Science fiction is a genre that, by its very nature, is vulnerable to overcomplication.
With literally the entire universe at their disposal and the ability to incorporate technology that doesn't exist yet, sci-fi writers can sometimes lack discipline in their storytelling and end up overreaching.
Still, a complicated story or theme doesn't always spell disaster.
Just take a look at 2001: A Space Odyssey. It's widely regarded as one of the greatest films of all time, but if anybody tells you that they know what's happening in it, they're telling you a giant lie.
One thing that's for certain though, is that the following ten films are not 2001: A Space Odyssey.
These movies all had very grand ideas, but were largely unable to pull them off. Some came close, but just took that little extra step too far that threw all their hard work completely out the window.
There will be people out there who cherish these movies and enjoy the fact that they don't follow a conventional structure. However, for the most part, these pictures left audiences scratching their heads, and not in a good way.
In 2014, two films were released just a few months apart that were both about an ordinary person ascending to a higher plane of existence through technology.
Both of them also had Morgan Freeman in them, and both of them also kinda sucked.
Although that's not Morgan Freeman's fault.
Nothing is ever Morgan Freeman's fault.
Whilst this spot could easily have gone to Luc Besson's Lucy, we've opted for the Wally Pfister-directed, Johnny Depp-starring Transcendence.
Depp plays a scientist dying of radiation poisoning whose wife attempts to save his life by uploading his conscience to a super computer. She is successful, but things soon get out of hand when this artificial version of her husband expands across the world via the Internet.

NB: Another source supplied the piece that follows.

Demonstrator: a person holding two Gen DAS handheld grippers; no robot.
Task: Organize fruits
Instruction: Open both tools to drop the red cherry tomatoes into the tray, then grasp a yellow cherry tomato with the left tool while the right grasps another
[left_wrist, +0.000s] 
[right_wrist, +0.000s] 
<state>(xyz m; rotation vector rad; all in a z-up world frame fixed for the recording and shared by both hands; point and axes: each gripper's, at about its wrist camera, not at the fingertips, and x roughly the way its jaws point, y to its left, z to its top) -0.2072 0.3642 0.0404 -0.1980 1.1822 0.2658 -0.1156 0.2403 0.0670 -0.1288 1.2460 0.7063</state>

Just imagine Johnny Depp knowing your browser history. Frightening stuff.
There's a nugget of something to say in this film, something about the nature of the human mind, etc, etc, but any hint of that is bogged down in mind-numbing technobabble and increasingly ludicrous scenarios.
The film attempts to tie down its high concept using Depp's character's relationship with his wife, but this isn't enough to overcome what is a thoroughly bemusing two hours.